→ Exercise brief
Copy out all the lines of the data precisely, omitting any pictures.

→ Data shown
▶

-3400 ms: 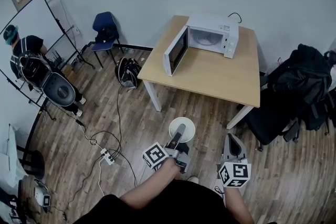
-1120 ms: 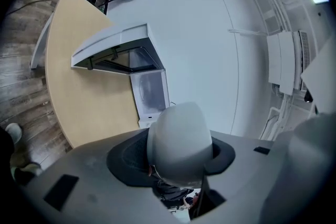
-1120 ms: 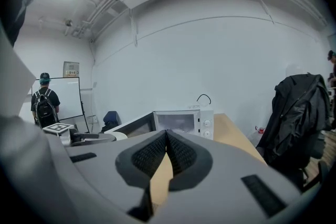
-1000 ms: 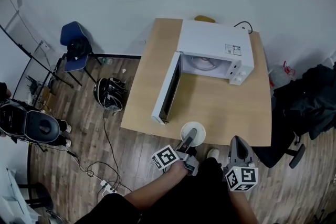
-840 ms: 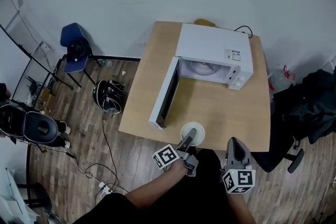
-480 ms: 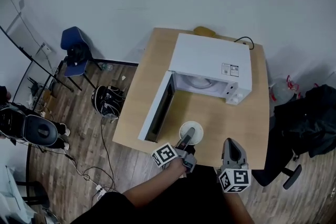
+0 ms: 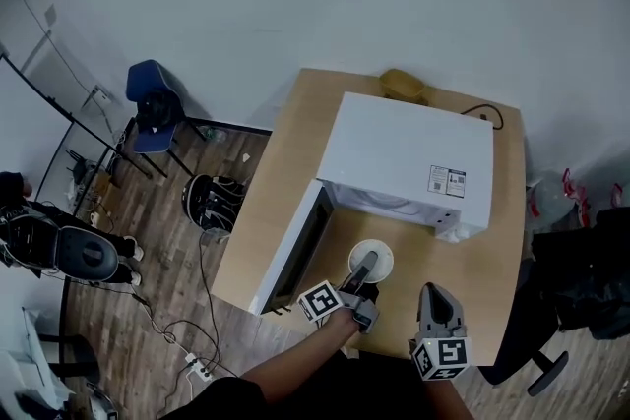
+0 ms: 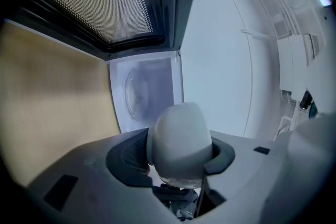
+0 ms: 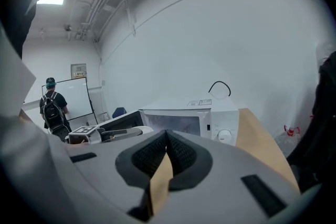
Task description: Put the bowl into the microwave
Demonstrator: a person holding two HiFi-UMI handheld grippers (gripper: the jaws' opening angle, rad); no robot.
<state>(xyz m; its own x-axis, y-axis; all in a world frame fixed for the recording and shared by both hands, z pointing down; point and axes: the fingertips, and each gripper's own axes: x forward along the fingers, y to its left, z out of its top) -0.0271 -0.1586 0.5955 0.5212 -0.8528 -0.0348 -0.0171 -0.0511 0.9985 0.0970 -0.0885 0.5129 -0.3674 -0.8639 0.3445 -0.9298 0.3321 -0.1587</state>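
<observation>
Partly under left gripper [image 7: 365,263]: bowl [image 7: 385,265]

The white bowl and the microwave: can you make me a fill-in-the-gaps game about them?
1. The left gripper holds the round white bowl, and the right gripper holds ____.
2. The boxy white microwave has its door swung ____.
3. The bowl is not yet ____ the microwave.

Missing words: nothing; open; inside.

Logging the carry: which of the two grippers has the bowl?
The left gripper: its jaws clamp the white bowl before the open microwave. The right gripper has shut, empty jaws.
</observation>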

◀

→ Response
-3400 ms: 
-1120 ms: 
-1120 ms: 
-1000 ms: 
-840 ms: 
-480 ms: 
+0 ms: 
+0 ms: 
+0 ms: 
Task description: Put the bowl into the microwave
Demonstrator: a person holding two HiFi-UMI handheld grippers (gripper: the jaws' opening angle, rad); no robot.
<state>(xyz m; its own x-axis, y-axis; all in a world frame fixed for the recording and shared by both hands, z pointing down; point and axes: the fingertips, and each gripper's own axes: x forward along the fingers, y to its left, z out of its top) -0.0271 -0.1586 0.5955 0.5212 -0.8528 -0.0348 -0.0171 -0.0511 0.9985 0.0970 -0.0885 0.5129 -0.3674 -0.8639 0.3445 -0.9298 0.3321 -0.1587</state>
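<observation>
Partly under left gripper [image 7: 365,263]: bowl [image 7: 385,265]

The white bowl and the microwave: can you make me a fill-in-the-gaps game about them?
1. The left gripper holds the round white bowl, and the right gripper holds ____.
2. The boxy white microwave has its door swung ____.
3. The bowl is not yet ____ the microwave.

Missing words: nothing; open; inside.

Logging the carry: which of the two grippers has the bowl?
The left gripper: its jaws clamp the white bowl before the open microwave. The right gripper has shut, empty jaws.
</observation>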

This is the complete output.